Repeat only the lines below from the one containing "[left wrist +" through the one containing "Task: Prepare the", inclusive, exactly as written.

BEGIN DATA IN THIS EXERCISE

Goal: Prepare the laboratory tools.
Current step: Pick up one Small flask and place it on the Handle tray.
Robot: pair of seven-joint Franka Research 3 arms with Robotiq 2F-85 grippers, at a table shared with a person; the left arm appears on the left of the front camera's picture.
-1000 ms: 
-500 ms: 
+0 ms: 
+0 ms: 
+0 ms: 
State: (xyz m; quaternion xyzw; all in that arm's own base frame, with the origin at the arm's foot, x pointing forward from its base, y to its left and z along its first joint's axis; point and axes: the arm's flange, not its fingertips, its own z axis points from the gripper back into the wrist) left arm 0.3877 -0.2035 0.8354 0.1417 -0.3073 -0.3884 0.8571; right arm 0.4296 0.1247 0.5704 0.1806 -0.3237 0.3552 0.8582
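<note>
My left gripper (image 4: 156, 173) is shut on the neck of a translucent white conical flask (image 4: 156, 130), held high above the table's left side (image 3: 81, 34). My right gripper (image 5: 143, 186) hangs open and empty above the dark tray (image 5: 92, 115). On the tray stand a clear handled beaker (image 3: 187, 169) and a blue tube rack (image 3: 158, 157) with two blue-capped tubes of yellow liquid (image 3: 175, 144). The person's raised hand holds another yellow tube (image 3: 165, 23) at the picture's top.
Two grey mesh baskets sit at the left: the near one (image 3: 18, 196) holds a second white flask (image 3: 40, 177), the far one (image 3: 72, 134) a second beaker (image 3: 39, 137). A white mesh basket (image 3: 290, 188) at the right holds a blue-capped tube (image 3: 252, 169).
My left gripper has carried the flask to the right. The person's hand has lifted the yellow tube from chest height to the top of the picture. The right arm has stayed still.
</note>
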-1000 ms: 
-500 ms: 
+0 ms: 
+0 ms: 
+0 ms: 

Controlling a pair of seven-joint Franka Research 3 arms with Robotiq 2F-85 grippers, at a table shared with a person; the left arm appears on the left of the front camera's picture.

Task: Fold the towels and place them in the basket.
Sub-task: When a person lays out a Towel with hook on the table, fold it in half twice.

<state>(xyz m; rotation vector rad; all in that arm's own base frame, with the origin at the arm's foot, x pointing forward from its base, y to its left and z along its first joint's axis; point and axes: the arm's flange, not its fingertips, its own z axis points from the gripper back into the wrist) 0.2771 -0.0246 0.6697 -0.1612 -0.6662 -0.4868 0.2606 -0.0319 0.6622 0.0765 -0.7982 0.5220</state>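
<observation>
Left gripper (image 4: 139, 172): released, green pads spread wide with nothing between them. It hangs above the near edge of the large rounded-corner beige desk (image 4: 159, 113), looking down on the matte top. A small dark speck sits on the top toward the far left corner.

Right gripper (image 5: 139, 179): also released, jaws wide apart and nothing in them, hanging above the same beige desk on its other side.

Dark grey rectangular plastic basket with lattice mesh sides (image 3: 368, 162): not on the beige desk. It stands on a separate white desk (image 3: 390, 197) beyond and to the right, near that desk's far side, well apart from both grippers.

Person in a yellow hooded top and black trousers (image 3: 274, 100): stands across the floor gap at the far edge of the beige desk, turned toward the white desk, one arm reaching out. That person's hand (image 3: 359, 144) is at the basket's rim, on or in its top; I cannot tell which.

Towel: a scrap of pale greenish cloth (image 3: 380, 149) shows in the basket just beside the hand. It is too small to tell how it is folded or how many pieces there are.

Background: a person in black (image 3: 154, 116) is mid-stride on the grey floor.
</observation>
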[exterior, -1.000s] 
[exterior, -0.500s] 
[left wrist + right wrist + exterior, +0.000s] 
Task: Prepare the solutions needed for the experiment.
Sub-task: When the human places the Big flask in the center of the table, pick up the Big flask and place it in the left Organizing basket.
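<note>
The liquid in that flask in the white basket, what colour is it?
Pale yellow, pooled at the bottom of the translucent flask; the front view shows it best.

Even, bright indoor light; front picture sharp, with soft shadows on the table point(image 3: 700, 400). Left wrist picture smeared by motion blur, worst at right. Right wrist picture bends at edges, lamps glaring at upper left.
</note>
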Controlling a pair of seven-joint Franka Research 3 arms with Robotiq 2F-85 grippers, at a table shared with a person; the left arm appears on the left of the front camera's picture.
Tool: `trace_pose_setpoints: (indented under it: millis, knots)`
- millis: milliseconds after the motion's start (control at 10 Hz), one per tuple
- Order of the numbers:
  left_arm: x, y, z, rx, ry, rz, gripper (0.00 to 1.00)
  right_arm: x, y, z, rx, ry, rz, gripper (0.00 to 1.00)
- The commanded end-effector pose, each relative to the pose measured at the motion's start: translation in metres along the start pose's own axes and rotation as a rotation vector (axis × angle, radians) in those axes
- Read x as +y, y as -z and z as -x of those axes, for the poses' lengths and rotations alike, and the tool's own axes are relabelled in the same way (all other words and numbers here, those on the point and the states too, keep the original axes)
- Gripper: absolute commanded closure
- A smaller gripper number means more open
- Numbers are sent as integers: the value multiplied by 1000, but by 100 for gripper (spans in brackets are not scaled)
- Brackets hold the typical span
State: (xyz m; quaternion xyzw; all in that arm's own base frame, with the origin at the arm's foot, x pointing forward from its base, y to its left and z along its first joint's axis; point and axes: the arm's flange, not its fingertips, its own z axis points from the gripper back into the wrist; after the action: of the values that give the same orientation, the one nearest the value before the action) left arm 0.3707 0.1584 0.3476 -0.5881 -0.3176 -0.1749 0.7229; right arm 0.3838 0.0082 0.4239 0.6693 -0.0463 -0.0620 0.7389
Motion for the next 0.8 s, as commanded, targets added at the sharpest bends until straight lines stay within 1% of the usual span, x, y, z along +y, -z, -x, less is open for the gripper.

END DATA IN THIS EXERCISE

**RESULT FOR THIS EXERCISE**
[left wrist + right wrist + exterior, +0.000s] 
Task: Prepare the solutions needed for the experiment.

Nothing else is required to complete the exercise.